Have you ever thought, how the honey you get from the market is actually produced?
A group of bees works really hard to collect honey from the flowers and stores it in the hive. And since we humans are not capable of making honey. We collect the honey from their hive.
Even here Hive is something of this kind. If you love to write SQL commands and are not so familier with java, Hive comes into rescue. Just think the way humans collects honey from a beehive without knowing the way to extract it from flowers, same way a sql developer can access Hadoop with sql commands through hive without knowing java programming. You write sql commands in Hive and it internally gets converted to java code.
HIVE provides Hive Query Language which is similar to SQL. So it gives us a flavour of RDBMS. It is as simple as writing a SQL query in an SQL terminal. However there are some advantages and disadvantages of HIVE listed below:
Just think for a moment. How is data stored in Hadoop?

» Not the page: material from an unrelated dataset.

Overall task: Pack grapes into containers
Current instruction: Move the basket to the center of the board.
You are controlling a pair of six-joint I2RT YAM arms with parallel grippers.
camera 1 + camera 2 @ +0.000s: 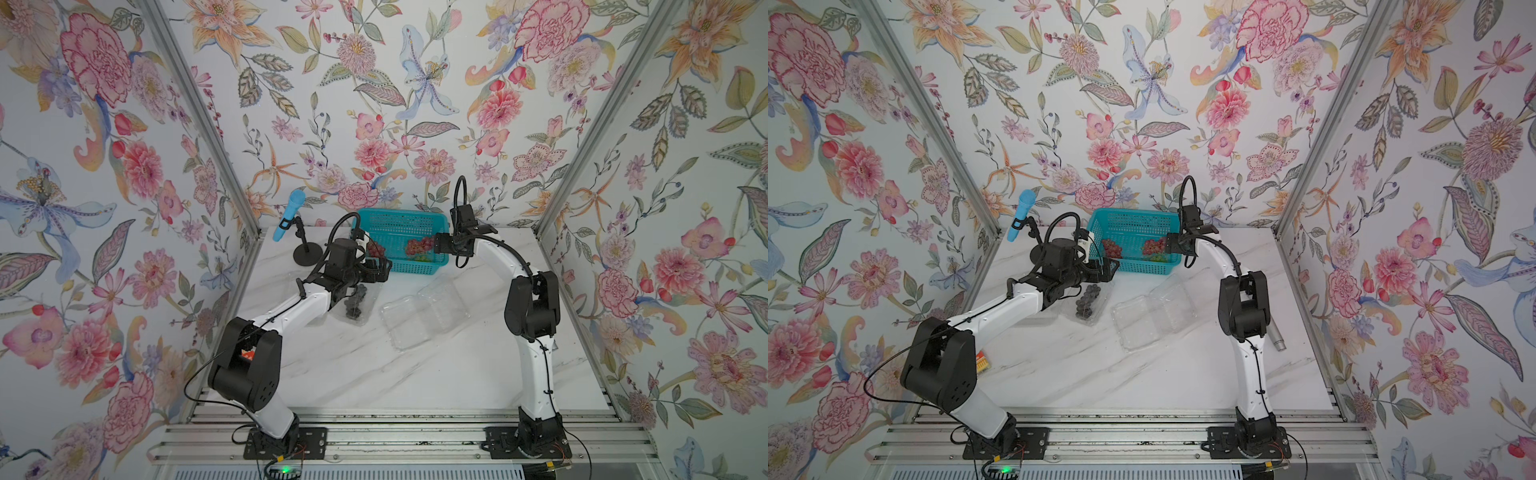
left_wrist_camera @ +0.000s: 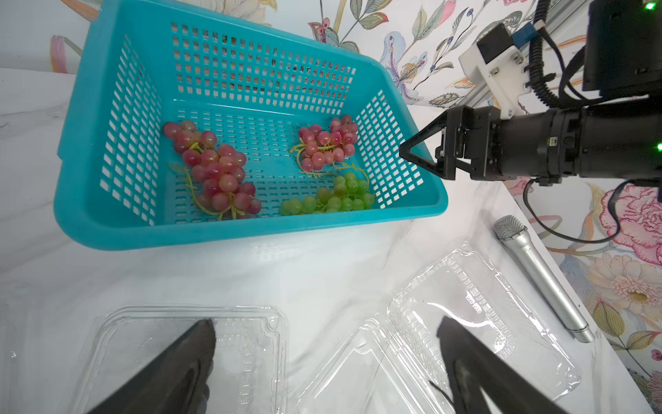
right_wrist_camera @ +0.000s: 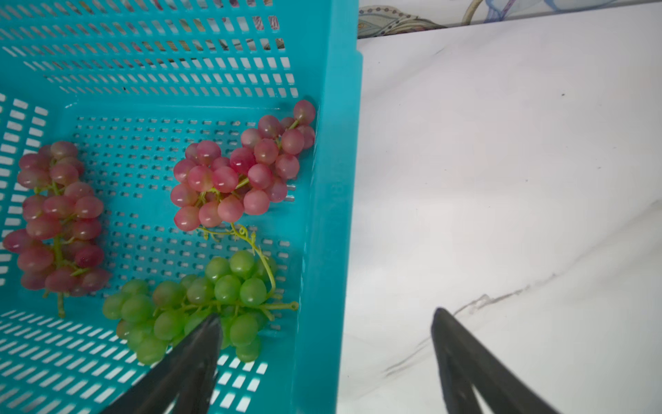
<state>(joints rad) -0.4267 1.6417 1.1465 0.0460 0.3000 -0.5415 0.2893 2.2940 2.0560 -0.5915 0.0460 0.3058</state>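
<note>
The left claw (image 2: 326, 324) hangs released, its two dark fingers (image 2: 179, 365) spread wide and holding nothing. It is above the clear thin plastic clamshell containers (image 2: 483, 304), which lie on the white marbled table (image 2: 322, 272). Their see-through walls overlap, so where one box ends and the next begins is hard to make out. Just beneath its wrist, in both top views, a dark purple-black grape bunch (image 1: 355, 303) sits in one such box, half hidden by the arm. Ahead of it stands the teal perforated plastic basket (image 2: 250, 229). The right claw (image 3: 326, 315) is likewise released and empty, straddling the basket's side wall: one finger is above the green grape bunch (image 3: 200, 297) inside, covering some of its grapes, and the other is over bare table outside. Beyond that bunch lie two red-pink grape bunches (image 3: 240, 168). A silver microphone (image 2: 541, 279) lies beside the containers.
</note>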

Data in Hadoop is stored in files and is distributed across multiple machines in HDFS(Hadoop Distributed file System). But when you trigger a query in HIVE terminal, you get the data in the form of tables. Since HIVE is getting the data from HDFS, someone is working behind the scenes to show the files in the form of tables. It is nothing but the metastore in HIVE.
Metastore in HIVE
In simple words metastore is a relational database. HIVE takes the help of relational database to execute the queries. The default database used by the metastore is 'Derby'.
The Metastore holds the metadata for the tables in Hive. It also knows how a table is defined (the column names and it's types) and also has information about the table schema for HIVE.
Most importantly the mapping of directories and files to tables is done by the Metastore.
HIVE Architecture
Just like the SQL terminal, HIVE also has a HIVE terminal. When you type a query in the HIVE terminal, the query is passed to the driver. The driver is actually a JDBC/ODBC driver. The driver then passes the query to the compiler. The compiler further communicates with the metastore to get the necessary metadata, checks the syntax of the query, generates the execution plan and sends it back to the driver.
The driver sends the execution plan to the execution engine which is further submitted to HDFS (Hadoop Distributed file System) to let it run on multiple machines.